The minority shareholder highlights that in 2009, Robert Tan had undertaken a surprise takeover of sanitaryware maker Goh Ban Huat Bhd, buying out the founding Goh family after a fierce shareholder tussle.

“Robert Tan has a track record of hostile takeovers. If you do not manage the company well, he might step in and manage it himself. Note that the Sia family does not have a controlling stake in SBC Corp. Anything is possible,” he analyses.

Robert Tan is often called the “small cap king” because of the substantial stakes he has built up in small listed companies, including Marco Holdings Bhd, Jasa Kita, JKG Land, FCW Holdings Bhd, Goh Ban Huat, GPA Holdings Bhd and Computer Forms (M) Bhd.

Founded in 1954, SBC Corp is a property and construction firm. Its jewel in the crown is the Jesselton Quay project in Tanjung Lipat, Kota Kinabalu — a joint venture with locally listed Suria Capital Holdings Bhd.

Suria Capital owns the 16.25-acre tract on which Jesselton Quay will be developed. It is not directly involved in its development, but it will be entitled to 18% of the project’s gross development value (GDV) of RM1.8 billion.

Similar to Asiatique in Bangkok, Thailand, and Clarke Quay in Singapore, Jesselton Quay is the only integrated seafront project in Sabah.

“If we look at SBC Corp’s market cap of RM116 million against Jesselton Quay’s GDV of RM1.8 billion, the ratio is more than 15 times,” says a property analyst who follows the group in his personal capacity.

Since the JV was announced in 2013, Jesselton Quay has been facing significantly longer-than-expected delays in obtaining approvals from the authorities.

Fortunately, as at end-September 2016, the subdivision of the master land title for project was completed. This essentially means that after more than three years of waiting, SBC Corp could finally open sales of the 10-year mega project.

Jesselton Quay’s main commercial section — JQ Central — will consist of an office tower, two blocks of commercial condominium towers, showroom galleries, shops and a commercial recreation club at the podium rooftop.

It is learnt that foundation works have been completed and tower structure works are well underway.
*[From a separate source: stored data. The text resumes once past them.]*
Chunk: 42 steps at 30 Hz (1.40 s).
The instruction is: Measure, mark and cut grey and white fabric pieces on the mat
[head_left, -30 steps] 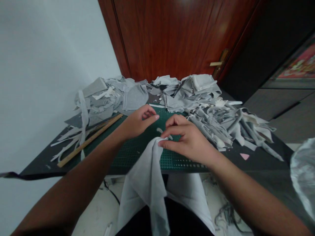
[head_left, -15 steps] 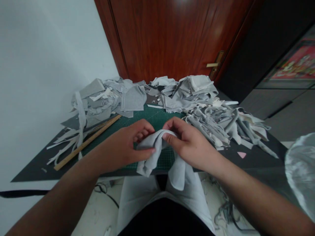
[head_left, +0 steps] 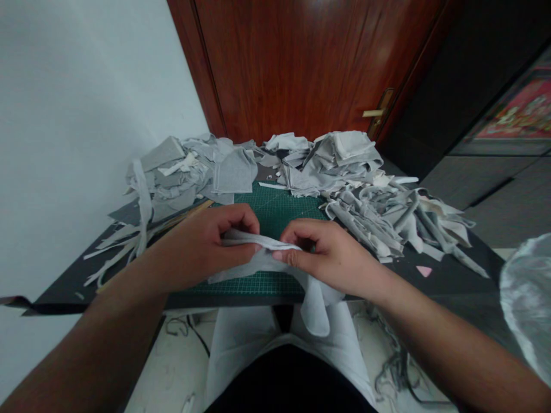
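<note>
A light grey piece of fabric (head_left: 264,263) is held folded along its upper edge, just above the green cutting mat (head_left: 245,285). My left hand (head_left: 215,241) pinches that edge between thumb and fingers on the left. On the right, my right hand (head_left: 321,246) grips the same edge, its thumb pressed along the fold. From beneath the right hand, a loose end of the fabric hangs past the table's front edge, over the lap. The fingertips behind the fold are partly hidden.
Grey fabric pieces lie heaped at the back left (head_left: 181,172) and back right (head_left: 340,160). Tangled fabric strips (head_left: 379,215) cover the right side, near a pink triangular piece (head_left: 424,271). A wooden ruler (head_left: 202,207) lies partly under my left arm. A translucent plastic bag (head_left: 527,310) stands far right.
The fabric's bunched upper part is now drawn out into a flatter, nearly straight fold between both hands. My left hand has shifted left and closed on the edge; my right hand is slightly lower.
</note>
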Each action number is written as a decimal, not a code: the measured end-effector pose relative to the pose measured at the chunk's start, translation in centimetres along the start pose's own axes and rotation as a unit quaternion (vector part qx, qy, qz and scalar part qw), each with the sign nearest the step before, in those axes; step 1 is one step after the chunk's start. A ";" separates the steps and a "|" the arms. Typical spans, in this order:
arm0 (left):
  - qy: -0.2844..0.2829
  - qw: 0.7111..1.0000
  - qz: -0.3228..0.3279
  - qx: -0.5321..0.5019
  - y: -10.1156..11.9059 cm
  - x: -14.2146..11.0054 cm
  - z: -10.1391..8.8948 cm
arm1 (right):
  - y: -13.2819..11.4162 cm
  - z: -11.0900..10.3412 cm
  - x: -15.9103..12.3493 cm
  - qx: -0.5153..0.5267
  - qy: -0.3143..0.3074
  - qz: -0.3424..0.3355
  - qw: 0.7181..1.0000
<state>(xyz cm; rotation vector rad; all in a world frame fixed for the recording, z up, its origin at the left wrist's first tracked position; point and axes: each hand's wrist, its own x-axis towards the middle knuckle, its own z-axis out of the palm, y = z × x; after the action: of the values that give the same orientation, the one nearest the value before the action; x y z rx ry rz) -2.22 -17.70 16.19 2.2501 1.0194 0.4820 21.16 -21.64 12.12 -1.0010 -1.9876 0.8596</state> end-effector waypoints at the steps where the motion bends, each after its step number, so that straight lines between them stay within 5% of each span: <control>1: 0.003 1.000 0.002 0.005 0.2 0.0 -0.1 | 0.0 0.1 0.1 0.021 -0.001 -0.001 1.000; 9: 0.078 0.997 -0.001 -0.002 0.8 -0.5 -0.4 | -0.5 1.0 1.4 0.179 0.015 -0.001 0.984; 12: 0.022 0.998 -0.025 0.046 -0.1 -0.8 -0.9 | -0.2 0.8 2.0 0.217 0.062 0.001 0.974; 18: 0.012 0.998 -0.020 0.066 -0.9 -0.4 -1.5 | 0.1 0.6 3.0 0.144 0.040 0.008 0.989; 21: 0.021 0.997 -0.036 0.065 -1.8 0.2 -2.3 | 0.4 -0.1 4.1 0.084 0.082 -0.013 0.993; 25: 0.168 0.980 -0.036 0.098 -3.4 2.0 -3.8 | 1.6 -2.5 7.2 0.022 0.122 -0.054 0.991; 29: 0.363 0.923 0.009 0.124 -2.3 3.7 -5.5 | 0.9 -5.2 10.3 -0.058 0.191 -0.129 0.971; 32: 0.414 0.895 0.078 0.149 -0.9 3.8 -6.1 | -0.8 -6.2 10.2 -0.095 0.233 -0.182 0.951; 36: 0.329 0.923 0.164 0.112 -2.7 2.2 -3.2 | 0.2 -4.6 5.9 -0.151 0.199 -0.228 0.941; 39: 0.148 0.983 0.093 0.054 -6.4 0.4 1.8 | 4.4 -1.3 1.2 -0.149 0.108 -0.240 0.953; 42: -0.012 1.000 0.001 0.022 -9.9 -1.3 6.8 | 9.1 2.5 -2.9 -0.124 0.045 -0.185 0.974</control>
<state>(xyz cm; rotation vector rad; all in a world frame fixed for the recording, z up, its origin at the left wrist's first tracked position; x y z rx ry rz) -4.67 -16.23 4.46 2.2905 1.0249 0.4367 23.56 -20.39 2.64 -0.7501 -2.1455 0.3636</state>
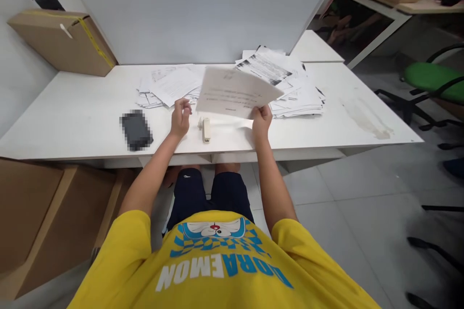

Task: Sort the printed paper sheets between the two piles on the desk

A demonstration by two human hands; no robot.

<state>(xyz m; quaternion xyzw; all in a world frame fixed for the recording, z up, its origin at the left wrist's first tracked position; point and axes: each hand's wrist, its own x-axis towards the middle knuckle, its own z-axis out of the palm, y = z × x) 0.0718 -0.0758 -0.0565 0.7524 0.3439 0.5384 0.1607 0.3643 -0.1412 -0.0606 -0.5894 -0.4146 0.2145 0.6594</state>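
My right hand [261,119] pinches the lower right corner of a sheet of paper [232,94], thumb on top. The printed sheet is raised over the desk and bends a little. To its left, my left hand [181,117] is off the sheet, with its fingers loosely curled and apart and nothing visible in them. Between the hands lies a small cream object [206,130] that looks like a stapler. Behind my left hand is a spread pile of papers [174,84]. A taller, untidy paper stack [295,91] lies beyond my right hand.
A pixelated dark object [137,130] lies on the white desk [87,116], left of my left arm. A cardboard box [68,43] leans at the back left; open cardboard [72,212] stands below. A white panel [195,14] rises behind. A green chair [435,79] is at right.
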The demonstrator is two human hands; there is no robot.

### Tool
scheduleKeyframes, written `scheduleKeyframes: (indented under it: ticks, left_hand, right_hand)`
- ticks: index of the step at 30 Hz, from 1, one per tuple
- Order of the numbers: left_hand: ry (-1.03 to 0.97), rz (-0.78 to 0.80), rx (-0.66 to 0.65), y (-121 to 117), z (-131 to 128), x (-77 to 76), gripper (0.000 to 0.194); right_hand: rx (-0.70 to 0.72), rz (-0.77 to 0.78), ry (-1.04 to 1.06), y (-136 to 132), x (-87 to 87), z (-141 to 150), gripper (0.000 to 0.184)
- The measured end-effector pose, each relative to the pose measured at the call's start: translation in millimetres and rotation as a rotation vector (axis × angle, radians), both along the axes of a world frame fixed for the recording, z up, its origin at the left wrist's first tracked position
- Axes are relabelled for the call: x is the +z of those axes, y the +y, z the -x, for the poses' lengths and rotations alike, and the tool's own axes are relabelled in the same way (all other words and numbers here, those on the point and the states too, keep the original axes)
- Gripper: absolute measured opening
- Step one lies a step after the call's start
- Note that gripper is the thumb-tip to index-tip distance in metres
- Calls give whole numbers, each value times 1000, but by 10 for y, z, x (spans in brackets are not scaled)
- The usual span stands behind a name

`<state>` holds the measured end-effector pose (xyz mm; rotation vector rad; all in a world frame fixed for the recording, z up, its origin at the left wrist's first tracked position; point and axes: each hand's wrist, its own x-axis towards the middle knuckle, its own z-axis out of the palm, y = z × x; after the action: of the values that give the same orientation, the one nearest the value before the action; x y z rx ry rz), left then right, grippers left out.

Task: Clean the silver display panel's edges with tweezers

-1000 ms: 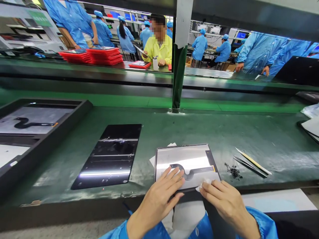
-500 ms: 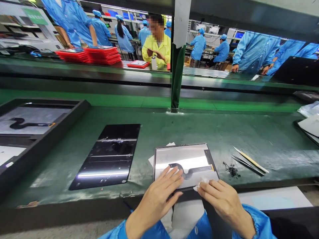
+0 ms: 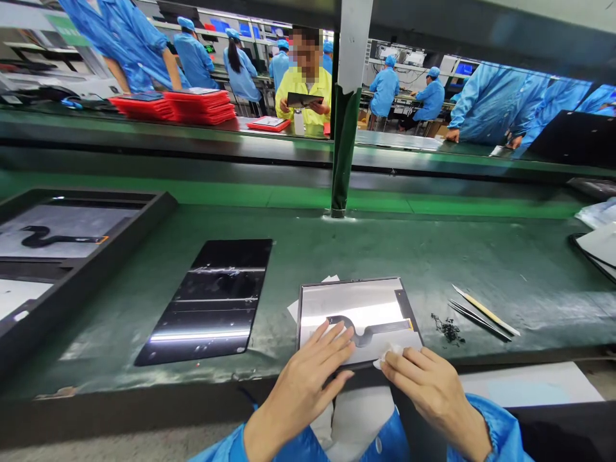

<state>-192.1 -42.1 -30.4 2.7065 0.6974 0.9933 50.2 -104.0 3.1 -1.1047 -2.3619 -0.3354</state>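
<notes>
A display panel (image 3: 356, 298) lies back side up at the front of the green bench, a black curved flex cable (image 3: 380, 327) across its silvery back. My left hand (image 3: 315, 366) rests on the panel's left part, fingers stretched out and covering the cable's left end. Between the fingers of my right hand (image 3: 426, 378) is a crumpled white wipe (image 3: 387, 354), touching the panel's near right edge. White paper (image 3: 292, 310) sticks out from under the panel's left side. Tweezers (image 3: 479, 319), a craft knife (image 3: 486, 309) and a pile of small black scraps (image 3: 448, 328) lie to the right.
A glossy black glass panel (image 3: 212, 295) lies left of my hands. Farther left, a black tray (image 3: 120, 256) holds another panel with a flex cable. A post (image 3: 342, 154) rises from the bench's back. Red stacks (image 3: 199, 106) and several co-workers are beyond the ledge.
Both my hands and the panel stay nearly the same. Beyond the ledge, the person in yellow has tilted a dark flat piece so its face shows.
</notes>
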Motion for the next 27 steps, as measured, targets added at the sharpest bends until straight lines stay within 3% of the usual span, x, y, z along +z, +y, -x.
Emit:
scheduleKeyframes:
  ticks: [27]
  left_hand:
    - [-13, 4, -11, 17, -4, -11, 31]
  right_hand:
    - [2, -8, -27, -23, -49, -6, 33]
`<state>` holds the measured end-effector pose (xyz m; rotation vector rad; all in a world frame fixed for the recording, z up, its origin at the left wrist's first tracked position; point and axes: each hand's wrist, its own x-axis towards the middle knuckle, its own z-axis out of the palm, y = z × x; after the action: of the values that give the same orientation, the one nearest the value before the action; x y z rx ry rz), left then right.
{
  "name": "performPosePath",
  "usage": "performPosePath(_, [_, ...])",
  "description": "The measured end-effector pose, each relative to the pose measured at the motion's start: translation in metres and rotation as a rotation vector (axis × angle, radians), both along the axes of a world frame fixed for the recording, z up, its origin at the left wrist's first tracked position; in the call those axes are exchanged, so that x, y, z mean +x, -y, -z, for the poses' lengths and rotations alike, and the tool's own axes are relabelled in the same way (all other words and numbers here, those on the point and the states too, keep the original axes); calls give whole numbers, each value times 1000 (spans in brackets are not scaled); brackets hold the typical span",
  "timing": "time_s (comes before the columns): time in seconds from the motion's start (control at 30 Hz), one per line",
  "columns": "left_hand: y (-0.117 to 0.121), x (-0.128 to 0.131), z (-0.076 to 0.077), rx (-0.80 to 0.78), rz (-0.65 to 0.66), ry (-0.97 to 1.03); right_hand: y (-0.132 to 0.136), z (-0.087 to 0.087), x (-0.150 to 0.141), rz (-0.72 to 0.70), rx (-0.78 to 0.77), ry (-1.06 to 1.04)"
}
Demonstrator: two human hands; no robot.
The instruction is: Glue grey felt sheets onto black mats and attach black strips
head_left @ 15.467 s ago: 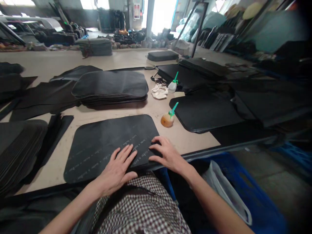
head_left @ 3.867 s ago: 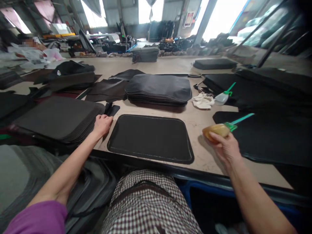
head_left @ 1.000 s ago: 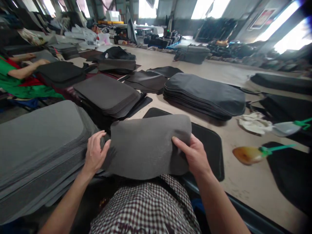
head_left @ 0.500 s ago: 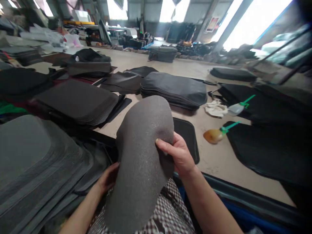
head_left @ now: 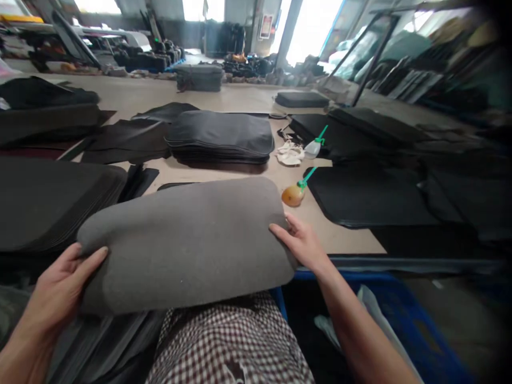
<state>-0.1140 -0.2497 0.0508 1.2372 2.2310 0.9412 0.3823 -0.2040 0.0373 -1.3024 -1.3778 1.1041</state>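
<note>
I hold a grey foam pad [head_left: 188, 242] with rounded corners flat in front of me, above the table's near edge. My left hand [head_left: 60, 288] grips its left end, thumb on top. My right hand [head_left: 302, 242] grips its right end. The pad hides almost all of a black panel [head_left: 176, 185] lying on the table beneath it; only a sliver shows at the pad's far edge. An amber glue bottle [head_left: 294, 193] with a green nozzle lies on the table just beyond my right hand.
A stack of dark pads [head_left: 52, 197] sits at the left. A pile of black panels [head_left: 220, 137] lies farther back. Black sheets [head_left: 368, 194] cover the right side. A clear bottle [head_left: 313, 146] and white rag [head_left: 290, 153] lie mid-table. A blue bin [head_left: 400, 330] stands below right.
The foam pad was upright and curled half a second ago; it now lies spread out horizontally over the black panel, with my hands moved apart to its two ends.
</note>
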Motion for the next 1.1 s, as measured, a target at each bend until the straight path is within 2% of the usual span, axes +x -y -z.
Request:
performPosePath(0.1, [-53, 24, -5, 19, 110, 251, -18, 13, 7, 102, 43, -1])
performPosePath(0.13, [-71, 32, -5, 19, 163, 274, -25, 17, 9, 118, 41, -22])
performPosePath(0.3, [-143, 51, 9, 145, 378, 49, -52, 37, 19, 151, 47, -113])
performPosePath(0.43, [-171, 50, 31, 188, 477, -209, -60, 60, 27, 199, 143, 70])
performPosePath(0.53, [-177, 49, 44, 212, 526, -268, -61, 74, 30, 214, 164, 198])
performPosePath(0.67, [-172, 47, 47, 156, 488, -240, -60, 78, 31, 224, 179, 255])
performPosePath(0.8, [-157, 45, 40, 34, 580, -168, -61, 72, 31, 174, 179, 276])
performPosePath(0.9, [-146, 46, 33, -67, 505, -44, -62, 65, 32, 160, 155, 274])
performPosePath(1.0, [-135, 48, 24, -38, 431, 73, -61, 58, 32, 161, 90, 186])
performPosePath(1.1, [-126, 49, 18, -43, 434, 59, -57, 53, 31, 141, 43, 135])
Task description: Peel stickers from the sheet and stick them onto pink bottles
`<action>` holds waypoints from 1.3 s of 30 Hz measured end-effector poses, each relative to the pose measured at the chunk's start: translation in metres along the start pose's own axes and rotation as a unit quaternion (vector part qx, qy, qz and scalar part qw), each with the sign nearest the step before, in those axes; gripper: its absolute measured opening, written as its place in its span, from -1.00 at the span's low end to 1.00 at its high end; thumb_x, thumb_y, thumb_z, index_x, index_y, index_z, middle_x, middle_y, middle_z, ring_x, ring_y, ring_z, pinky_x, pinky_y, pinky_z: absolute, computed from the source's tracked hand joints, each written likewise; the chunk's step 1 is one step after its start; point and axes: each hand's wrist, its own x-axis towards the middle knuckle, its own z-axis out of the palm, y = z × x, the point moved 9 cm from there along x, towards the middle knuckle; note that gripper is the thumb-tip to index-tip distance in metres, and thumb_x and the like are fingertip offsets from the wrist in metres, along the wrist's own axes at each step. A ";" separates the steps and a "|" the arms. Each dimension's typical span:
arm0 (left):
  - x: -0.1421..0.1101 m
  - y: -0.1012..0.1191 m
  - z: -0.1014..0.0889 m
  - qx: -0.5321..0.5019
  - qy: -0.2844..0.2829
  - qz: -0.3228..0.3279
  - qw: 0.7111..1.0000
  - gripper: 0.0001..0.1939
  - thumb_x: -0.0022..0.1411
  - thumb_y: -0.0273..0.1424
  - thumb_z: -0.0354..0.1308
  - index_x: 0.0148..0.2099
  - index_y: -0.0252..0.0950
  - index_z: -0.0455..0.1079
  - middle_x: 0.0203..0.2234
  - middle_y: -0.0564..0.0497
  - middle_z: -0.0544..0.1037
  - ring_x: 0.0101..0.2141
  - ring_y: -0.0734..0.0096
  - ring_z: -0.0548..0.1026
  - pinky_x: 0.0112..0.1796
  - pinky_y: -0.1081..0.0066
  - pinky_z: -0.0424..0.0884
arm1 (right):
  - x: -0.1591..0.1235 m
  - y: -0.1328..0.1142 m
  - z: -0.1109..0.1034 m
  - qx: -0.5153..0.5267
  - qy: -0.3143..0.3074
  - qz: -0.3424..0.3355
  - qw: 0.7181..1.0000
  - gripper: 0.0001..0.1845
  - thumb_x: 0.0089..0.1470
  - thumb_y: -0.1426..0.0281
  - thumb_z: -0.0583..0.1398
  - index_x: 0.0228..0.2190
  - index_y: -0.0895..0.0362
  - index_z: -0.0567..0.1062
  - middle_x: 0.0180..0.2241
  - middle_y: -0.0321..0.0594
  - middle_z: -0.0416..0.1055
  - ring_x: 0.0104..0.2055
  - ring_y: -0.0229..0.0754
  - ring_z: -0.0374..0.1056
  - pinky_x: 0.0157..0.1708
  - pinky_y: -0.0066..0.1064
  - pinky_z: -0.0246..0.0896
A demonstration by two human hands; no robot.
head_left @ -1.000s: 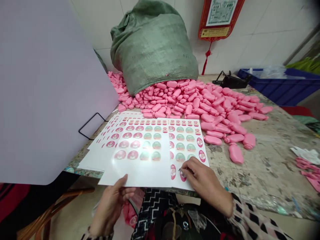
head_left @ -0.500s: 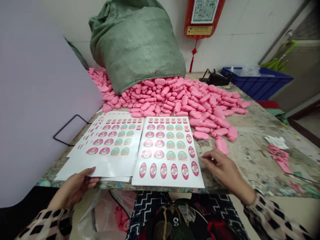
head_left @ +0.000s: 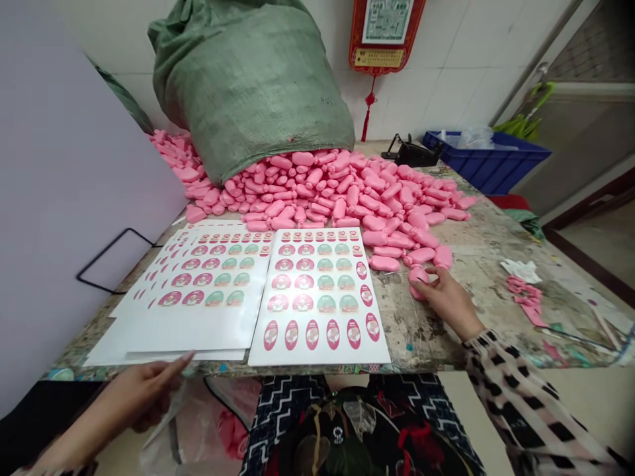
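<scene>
My left hand (head_left: 149, 390) is at the table's front edge, its index finger stretched out beside the lower edge of the left sticker sheets (head_left: 183, 330). Its other fingers curl loosely, and I see nothing in them. On the right, the thumb and fingers of my right hand (head_left: 449, 299) close around the near end of a pink sausage-shaped piece (head_left: 417, 279) lying on the table. Between the hands lies a white sticker sheet (head_left: 316, 317) with pink and green half-round labels and a bottom row of pink ovals. The left sheets overlap in a fanned stack.
A heap of similar pink pieces (head_left: 317, 192) spills from a green sack (head_left: 258, 92) across the back. A lilac panel (head_left: 74, 198) stands at left with a black wire loop (head_left: 104, 258). At right are a blue crate (head_left: 489, 165), white tissue (head_left: 520, 270) and pink scraps (head_left: 526, 297).
My right hand left the right sticker sheet, moved right and closed on a pink piece. My left hand let go of the left sheets. The view has swung right.
</scene>
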 end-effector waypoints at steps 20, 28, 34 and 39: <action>-0.147 0.120 0.225 -0.304 -0.397 0.110 0.859 -0.68 0.07 -0.32 0.20 -0.11 -0.33 0.34 -0.29 -0.09 0.51 -0.34 0.37 0.47 -0.23 0.30 0.37 | -0.125 -0.117 0.039 0.282 -0.239 -0.184 0.911 -0.61 0.05 0.16 0.13 -0.10 0.06 0.40 -0.26 -0.20 0.34 -0.26 -0.21 0.30 -0.27 -0.35 0.24; -0.125 0.137 0.199 -0.243 -0.295 0.171 0.908 -0.71 -0.02 -0.33 0.26 -0.25 -0.36 0.36 -0.44 -0.03 0.53 -0.44 0.44 0.45 -0.28 0.37 0.35 | -0.080 -0.098 0.037 0.269 -0.202 -0.169 0.926 -0.66 -0.01 0.14 0.16 -0.27 0.11 0.47 -0.27 -0.19 0.45 -0.25 -0.15 0.34 -0.23 -0.30 0.24; -0.124 0.136 0.191 -0.269 -0.294 0.170 0.901 -0.68 0.01 -0.29 0.22 -0.18 -0.32 0.32 -0.58 0.06 0.46 -0.51 0.48 0.39 -0.35 0.39 0.32 | -0.054 -0.092 0.029 0.194 -0.111 -0.206 0.953 -0.67 0.06 0.17 0.10 -0.20 0.08 0.45 -0.21 -0.21 0.44 -0.20 -0.14 0.33 -0.20 -0.31 0.20; -0.129 0.162 0.197 -0.137 -0.262 0.249 0.922 -0.68 0.04 -0.26 0.16 -0.14 -0.26 0.34 -0.55 0.10 0.44 -0.49 0.47 0.38 -0.38 0.40 0.28 | -0.024 -0.092 0.017 0.063 -0.031 -0.242 0.968 -0.72 0.11 0.22 0.05 -0.27 0.07 0.47 -0.26 -0.22 0.44 -0.22 -0.14 0.32 -0.24 -0.33 0.15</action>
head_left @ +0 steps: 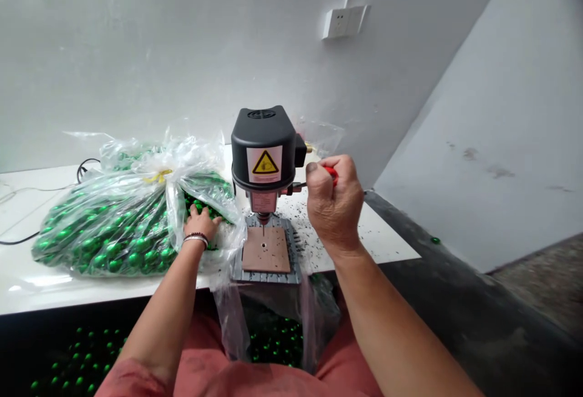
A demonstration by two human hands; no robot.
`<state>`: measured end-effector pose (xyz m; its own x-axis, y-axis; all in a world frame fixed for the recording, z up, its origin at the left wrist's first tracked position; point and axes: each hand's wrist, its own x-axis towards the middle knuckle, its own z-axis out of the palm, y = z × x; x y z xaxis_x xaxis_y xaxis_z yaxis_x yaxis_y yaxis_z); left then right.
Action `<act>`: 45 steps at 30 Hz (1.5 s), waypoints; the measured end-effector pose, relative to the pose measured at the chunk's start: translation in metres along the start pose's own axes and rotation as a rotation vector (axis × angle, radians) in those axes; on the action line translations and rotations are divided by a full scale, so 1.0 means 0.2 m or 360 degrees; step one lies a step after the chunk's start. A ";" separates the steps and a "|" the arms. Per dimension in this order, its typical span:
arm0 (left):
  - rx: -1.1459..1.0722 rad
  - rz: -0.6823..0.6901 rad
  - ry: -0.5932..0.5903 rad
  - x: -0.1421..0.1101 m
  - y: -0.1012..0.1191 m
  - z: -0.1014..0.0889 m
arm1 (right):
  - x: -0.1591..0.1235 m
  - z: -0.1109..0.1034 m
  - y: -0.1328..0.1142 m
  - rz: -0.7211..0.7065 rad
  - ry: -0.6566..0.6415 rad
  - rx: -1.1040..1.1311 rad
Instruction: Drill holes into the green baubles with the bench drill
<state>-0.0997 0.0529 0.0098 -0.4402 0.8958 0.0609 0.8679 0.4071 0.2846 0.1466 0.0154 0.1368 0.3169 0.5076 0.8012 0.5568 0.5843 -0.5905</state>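
In front of me stands a small black drill press [264, 148] with a yellow warning label. My right hand [334, 200] is wrapped round its red-ended feed handle [331, 173]. Below the drill bit, a brown wooden board [266, 257] with a small hole lies on the grey slotted base [237, 272]. My left hand [201, 226] reaches into the opening of a clear plastic bag [173, 203] with its fingers spread over shiny green balls [194, 203]. Its fingertips are partly hidden among them, and I see no ball held.
A large clear bag of green balls [113, 251], tied with yellow, fills the left of the white table [382, 245]. Dark shavings lie right of the press. More green balls [277, 342] sit in a bag below the table edge. One ball [436, 240] lies on the floor.
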 end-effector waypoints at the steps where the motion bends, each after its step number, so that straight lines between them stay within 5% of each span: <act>1: 0.0039 0.0008 -0.0047 -0.03 0.01 0.03 | 0.00 0.00 0.00 -0.0005 0.0007 -0.0007; 9: 0.0022 0.0215 -0.0238 -0.13 0.09 0.12 | -0.05 -0.02 0.00 0.0041 0.0003 -0.0040; 20: -0.0322 0.0232 -0.0018 -0.16 0.04 0.03 | -0.07 -0.03 0.02 0.0091 -0.0032 -0.0052; 24: -0.0889 0.0257 0.0030 -0.26 0.04 -0.08 | -0.07 -0.03 0.02 0.0086 -0.0038 -0.0052; 31: -0.2355 0.0220 -0.0859 -0.52 0.13 -0.16 | -0.08 -0.03 0.01 0.0023 -0.0028 -0.0009; 36: -0.2701 -0.0191 -0.1252 -0.59 0.18 -0.09 | -0.08 -0.04 0.02 0.0012 -0.0063 0.0046; 40: -0.2302 -0.0058 -0.1075 -0.58 0.20 -0.05 | -0.08 -0.04 0.03 0.0013 -0.0086 0.0047; 45: -0.0949 0.0454 -0.0233 -0.51 0.19 0.01 | -0.09 -0.05 0.03 -0.0011 -0.0092 0.0058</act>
<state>-0.0207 -0.0233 0.0122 -0.1404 0.9856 0.0940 0.6516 0.0205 0.7583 0.1518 0.0047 0.1201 0.2678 0.5389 0.7987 0.5303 0.6097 -0.5891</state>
“I believe this project will be self-sustaining. Earnings are expected to pick up slowly in FY2019,” says the analyst.

In its annual report, SBC Corp says in spite of abated market sentiment, the group is excited about the new tourism-related opportunities it sees with the encouraging success of the strong international arrival numbers in Sabah, particularly for its Jesselton Quay project.

“The project is expected to generate good prospects and activity for the group and will feature strongly in the coming years, given its international quality offering as a tourism destination, prominence on the waterfront and growing direct air links to nearly all major countries, especially China and East Asia,” it says.